It’s possible that there may still be people in your organization who are sceptical about the value of usability. There has been a lot of work done on the return on investment that user centered design can bring. It’s too big a topic for this article, but a simple internet search on “usability” and “roi” will give you plenty of material.

What about the future?

There seems no reason to expect any significant changes in the trends we’ve seen over the last 10 years. The offshoring countries will continue to produce large numbers of well-educated, technically expert IT professionals. The cost advantage of developing in these countries will continue to attract work there.

Proactive test managers can head off some of the usability problems associated with offshoring. They can help bring about higher quality products even if their employers have not allowed for usability expertise on their projects. However, we should not have unrealistic expectations about what they can achieve. High quality, usable products can only be delivered consistently by organizations that have a commitment to usability and who integrate usability throughout the design process.

Offshoring suppliers will have a huge incentive to keep advancing into user centered design and usability consultancy. The increase in offshore development work creates the need for such services, whilst the specialist and advanced nature of the work gives these suppliers a highly attractive opportunity to move up the value chain, selling more expensive services on the basis of quality rather than cost.

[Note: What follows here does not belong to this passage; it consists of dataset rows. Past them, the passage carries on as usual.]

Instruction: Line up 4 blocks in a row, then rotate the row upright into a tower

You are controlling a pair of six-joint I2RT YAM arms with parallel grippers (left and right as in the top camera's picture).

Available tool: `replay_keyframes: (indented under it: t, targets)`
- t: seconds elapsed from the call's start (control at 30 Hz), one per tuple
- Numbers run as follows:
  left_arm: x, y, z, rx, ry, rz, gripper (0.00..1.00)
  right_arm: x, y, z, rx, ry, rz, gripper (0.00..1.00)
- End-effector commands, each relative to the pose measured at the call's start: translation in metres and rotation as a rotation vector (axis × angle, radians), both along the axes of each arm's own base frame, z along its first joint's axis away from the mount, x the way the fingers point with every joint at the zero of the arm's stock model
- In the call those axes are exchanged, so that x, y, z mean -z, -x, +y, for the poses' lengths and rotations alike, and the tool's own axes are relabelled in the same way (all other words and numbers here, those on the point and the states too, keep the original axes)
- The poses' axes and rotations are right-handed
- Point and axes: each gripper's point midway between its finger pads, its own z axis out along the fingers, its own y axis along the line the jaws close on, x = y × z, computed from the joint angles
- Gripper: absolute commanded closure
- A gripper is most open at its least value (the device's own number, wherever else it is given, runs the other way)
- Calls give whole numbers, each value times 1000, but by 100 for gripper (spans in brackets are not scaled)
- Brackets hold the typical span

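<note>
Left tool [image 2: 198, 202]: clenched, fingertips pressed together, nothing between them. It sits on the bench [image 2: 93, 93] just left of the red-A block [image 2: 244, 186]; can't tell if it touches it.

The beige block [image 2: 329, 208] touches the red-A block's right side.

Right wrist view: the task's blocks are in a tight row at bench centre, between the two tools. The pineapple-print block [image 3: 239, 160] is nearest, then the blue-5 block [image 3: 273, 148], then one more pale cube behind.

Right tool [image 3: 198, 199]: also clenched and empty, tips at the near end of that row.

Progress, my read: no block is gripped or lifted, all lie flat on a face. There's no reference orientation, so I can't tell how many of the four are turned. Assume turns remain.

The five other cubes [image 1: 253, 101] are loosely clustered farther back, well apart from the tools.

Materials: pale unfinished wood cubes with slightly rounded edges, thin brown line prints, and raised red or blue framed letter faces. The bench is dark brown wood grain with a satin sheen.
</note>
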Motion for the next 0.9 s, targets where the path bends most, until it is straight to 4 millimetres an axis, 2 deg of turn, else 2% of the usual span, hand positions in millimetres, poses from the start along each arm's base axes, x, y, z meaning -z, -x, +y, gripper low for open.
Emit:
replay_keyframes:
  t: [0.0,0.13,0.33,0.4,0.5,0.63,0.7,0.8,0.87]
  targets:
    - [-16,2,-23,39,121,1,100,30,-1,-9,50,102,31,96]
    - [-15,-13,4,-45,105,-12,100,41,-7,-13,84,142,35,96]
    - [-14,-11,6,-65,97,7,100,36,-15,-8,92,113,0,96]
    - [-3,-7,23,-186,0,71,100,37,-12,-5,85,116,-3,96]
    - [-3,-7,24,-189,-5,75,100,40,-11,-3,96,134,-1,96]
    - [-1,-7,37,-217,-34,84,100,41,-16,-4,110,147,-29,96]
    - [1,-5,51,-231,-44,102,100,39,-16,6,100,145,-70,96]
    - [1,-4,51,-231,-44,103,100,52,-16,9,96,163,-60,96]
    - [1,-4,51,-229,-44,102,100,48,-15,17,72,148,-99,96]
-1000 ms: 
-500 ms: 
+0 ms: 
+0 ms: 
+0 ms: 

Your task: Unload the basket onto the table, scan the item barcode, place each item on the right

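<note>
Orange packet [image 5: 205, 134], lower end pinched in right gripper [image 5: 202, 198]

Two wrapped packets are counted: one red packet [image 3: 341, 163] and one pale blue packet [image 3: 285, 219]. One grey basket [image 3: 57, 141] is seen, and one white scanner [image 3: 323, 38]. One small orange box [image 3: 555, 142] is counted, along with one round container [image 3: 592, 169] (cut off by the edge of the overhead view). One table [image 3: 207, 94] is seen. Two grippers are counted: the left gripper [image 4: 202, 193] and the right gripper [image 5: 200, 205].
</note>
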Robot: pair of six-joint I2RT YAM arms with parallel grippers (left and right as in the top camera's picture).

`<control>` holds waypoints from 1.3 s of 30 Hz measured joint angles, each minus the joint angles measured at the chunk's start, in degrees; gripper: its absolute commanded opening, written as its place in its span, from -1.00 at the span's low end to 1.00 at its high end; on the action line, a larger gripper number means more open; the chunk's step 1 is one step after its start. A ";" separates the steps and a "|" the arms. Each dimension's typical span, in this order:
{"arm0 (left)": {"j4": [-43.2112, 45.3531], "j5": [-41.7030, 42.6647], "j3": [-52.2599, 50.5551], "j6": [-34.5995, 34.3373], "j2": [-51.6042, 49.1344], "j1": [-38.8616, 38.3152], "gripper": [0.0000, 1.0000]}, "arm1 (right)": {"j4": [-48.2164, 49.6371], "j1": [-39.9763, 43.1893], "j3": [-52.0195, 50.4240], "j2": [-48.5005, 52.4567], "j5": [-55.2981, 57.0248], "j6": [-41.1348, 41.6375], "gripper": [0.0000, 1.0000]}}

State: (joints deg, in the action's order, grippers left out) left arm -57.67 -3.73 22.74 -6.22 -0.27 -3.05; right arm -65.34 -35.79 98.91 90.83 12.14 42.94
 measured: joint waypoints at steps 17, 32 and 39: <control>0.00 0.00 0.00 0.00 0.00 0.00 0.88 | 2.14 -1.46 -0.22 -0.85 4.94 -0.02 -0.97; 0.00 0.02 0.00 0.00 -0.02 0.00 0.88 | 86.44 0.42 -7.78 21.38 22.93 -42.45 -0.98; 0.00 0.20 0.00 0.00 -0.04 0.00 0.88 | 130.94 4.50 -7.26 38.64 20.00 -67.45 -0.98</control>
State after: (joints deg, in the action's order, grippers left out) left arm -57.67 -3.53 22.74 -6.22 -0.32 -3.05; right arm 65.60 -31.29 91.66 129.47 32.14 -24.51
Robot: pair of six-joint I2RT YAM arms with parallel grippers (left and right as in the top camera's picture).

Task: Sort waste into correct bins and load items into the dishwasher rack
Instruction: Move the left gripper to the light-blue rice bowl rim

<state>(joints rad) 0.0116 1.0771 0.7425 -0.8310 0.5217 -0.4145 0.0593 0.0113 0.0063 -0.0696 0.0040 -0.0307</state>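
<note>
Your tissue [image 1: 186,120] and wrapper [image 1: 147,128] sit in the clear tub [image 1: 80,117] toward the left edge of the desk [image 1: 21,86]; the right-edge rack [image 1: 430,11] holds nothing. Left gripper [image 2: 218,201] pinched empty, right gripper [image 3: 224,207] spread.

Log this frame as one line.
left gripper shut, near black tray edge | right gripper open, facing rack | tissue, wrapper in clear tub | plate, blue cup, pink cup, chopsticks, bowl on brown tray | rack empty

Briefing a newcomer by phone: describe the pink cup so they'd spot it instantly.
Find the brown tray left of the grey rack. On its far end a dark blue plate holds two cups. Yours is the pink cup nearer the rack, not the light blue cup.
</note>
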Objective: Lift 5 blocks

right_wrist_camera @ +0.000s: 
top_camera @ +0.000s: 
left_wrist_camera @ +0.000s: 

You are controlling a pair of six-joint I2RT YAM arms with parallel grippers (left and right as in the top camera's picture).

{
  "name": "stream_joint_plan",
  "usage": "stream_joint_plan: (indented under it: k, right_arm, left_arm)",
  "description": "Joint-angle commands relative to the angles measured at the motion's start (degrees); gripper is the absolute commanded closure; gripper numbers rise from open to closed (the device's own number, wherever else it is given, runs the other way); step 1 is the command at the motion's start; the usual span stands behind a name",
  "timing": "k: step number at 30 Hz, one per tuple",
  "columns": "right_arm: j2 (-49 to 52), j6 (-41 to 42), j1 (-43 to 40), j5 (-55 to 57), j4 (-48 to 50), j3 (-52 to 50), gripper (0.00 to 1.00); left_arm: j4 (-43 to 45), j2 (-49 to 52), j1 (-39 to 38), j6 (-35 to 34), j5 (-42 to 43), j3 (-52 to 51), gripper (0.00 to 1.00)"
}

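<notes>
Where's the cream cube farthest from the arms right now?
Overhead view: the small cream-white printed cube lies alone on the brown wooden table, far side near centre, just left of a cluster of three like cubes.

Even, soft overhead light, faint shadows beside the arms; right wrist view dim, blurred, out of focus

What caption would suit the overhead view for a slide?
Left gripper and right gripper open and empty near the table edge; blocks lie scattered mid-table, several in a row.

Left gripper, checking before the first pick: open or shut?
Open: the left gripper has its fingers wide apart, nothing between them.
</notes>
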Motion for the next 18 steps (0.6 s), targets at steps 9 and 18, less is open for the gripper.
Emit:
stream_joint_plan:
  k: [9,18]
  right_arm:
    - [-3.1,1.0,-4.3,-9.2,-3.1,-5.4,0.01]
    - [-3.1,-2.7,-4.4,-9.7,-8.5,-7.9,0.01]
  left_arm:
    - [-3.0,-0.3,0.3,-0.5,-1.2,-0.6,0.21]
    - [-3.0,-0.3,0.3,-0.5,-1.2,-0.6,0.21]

The techniques I have suggested are certainly worthwhile, but they may prove no more than damage limitation. As Hienadz Drahun put it to me; “to get high design quality you need to have both a good initial design and a good amount of iterative usability evaluation. Iterative testing alone is not able to turn a bad product design into a good one. You need both.” Testers alone cannot build usability into an application, any more than they can build in quality.

Testers in the client countries will increasingly have to cope with the problems of working with offshore development. It is important that they learn how to work successfully with offshoring and adapt to it.

They will therefore have to be vigilant about the risks to usability of offshoring, and advise their employers and clients how testing can best mitigate these risks, both on a short term tactical level, i.e. on specific projects where there is no established usability framework, and in the longer term, where there is the opportunity to shape the contracts signed with offshore suppliers.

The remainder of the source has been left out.